Ce qui nous a un moment rapprochés est en train de nous séparer. Lentement mais sûrement. Un fossé est déjà là, grand, profond. Nous entendons des mots "couple parental", "couple conjugal", difficultés, solitude, consessions, séparation. Quelle direction prendre quand tout le monde est perdu? Comment se retrouver quand on se tourne le dos?
Nous nous sommes aimés pourtant. Alors comment en sommes nous arrivés là? La douleur isole t-elle, sépare t-elle à ce point? Ou bien avons nous changé au point de ne plus nous reconnaître?

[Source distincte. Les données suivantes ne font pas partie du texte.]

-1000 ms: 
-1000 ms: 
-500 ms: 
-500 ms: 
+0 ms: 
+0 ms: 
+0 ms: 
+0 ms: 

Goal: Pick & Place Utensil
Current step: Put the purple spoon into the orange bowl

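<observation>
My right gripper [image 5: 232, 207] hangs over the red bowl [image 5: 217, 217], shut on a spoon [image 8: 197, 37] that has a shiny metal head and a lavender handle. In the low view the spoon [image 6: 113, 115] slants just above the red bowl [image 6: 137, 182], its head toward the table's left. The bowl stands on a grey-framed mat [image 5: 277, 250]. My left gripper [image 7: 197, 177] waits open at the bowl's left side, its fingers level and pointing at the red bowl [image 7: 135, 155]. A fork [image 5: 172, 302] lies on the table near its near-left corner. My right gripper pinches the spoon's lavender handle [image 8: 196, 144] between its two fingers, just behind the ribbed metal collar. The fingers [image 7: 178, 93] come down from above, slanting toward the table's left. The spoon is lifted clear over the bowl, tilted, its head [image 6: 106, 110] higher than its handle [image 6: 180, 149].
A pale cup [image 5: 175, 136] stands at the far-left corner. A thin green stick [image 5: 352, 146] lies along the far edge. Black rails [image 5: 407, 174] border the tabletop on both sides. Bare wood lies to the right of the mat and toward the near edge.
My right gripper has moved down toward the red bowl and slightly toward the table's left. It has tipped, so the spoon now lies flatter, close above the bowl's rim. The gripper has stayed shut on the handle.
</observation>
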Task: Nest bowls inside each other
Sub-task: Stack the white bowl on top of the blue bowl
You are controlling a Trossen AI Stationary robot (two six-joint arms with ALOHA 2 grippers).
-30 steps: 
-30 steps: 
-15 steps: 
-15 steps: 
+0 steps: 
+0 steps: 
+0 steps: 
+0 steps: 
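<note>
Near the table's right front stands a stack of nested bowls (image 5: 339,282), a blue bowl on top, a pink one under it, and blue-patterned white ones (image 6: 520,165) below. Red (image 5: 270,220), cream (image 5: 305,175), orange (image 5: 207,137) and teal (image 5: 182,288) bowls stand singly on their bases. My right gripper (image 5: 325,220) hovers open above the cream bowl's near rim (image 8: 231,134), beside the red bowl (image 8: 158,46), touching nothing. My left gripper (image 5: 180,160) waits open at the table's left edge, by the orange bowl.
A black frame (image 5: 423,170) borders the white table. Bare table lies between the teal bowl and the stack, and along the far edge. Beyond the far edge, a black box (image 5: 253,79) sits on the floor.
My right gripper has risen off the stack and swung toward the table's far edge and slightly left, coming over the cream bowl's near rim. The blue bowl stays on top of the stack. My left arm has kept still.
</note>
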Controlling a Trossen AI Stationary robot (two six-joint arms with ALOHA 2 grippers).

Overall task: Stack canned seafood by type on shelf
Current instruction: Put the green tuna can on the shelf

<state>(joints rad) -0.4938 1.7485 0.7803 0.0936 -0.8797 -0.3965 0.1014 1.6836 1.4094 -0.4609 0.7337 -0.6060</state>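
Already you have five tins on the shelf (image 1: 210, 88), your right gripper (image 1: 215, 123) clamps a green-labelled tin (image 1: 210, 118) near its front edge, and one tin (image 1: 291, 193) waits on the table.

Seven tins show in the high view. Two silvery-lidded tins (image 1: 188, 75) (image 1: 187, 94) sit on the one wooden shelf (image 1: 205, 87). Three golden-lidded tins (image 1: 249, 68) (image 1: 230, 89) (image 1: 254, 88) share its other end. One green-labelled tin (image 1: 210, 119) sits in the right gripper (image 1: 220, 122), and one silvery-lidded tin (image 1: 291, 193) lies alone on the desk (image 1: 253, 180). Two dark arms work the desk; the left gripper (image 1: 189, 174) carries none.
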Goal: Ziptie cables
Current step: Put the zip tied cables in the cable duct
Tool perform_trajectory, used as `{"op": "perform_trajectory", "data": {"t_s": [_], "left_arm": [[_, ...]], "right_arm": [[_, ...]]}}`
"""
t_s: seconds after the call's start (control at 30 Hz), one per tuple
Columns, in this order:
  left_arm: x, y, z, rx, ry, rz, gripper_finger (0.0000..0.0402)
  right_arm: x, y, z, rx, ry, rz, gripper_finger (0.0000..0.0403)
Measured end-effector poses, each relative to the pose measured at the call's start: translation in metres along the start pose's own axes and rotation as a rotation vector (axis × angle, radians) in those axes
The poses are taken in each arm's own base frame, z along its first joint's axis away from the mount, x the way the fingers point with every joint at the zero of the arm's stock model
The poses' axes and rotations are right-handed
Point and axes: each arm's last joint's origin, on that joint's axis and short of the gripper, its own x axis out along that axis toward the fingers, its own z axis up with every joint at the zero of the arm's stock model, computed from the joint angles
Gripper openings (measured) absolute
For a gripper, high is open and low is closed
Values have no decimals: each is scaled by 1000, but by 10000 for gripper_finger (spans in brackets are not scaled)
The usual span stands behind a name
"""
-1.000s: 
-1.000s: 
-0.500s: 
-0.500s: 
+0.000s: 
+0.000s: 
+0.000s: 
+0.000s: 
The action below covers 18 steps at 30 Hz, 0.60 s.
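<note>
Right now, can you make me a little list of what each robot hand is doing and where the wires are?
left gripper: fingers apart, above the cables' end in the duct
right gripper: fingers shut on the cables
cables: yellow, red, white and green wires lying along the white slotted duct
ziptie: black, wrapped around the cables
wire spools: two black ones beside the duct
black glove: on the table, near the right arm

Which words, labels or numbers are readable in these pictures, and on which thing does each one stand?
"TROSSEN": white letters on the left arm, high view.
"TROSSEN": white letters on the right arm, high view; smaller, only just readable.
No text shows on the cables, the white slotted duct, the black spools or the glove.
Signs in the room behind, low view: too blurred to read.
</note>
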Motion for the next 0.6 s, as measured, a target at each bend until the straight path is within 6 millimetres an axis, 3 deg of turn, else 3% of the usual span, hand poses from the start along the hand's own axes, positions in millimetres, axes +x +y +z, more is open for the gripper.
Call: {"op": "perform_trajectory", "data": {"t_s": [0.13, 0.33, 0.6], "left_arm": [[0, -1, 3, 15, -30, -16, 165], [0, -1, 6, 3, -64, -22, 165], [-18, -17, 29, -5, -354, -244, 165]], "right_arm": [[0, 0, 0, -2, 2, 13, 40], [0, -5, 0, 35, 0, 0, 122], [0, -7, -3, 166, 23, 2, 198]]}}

Ce maëlstrom dans lequel nous sommes pris aura-t-il notre peau, aura-t-il notre vie?
Ne serons nous désormais que douleur?
Je n'en peux plus de ce froid glaçant. Je n'en peux plus de toute cette pluie qui pénètre mes vêtements, applatit mes cheveux, coule sur mes joues. Pourrais-je à nouveau apprécier la chaleur? Ai-je irrémédiablement changé? Qui suis-je? Qui serai-je quand la pluie aura cessé? Aurai-je la force pour continuer?
Ou bien ce maelstrom m'emportera-t-il si loin de moi-même que je ne me retrouverai plus?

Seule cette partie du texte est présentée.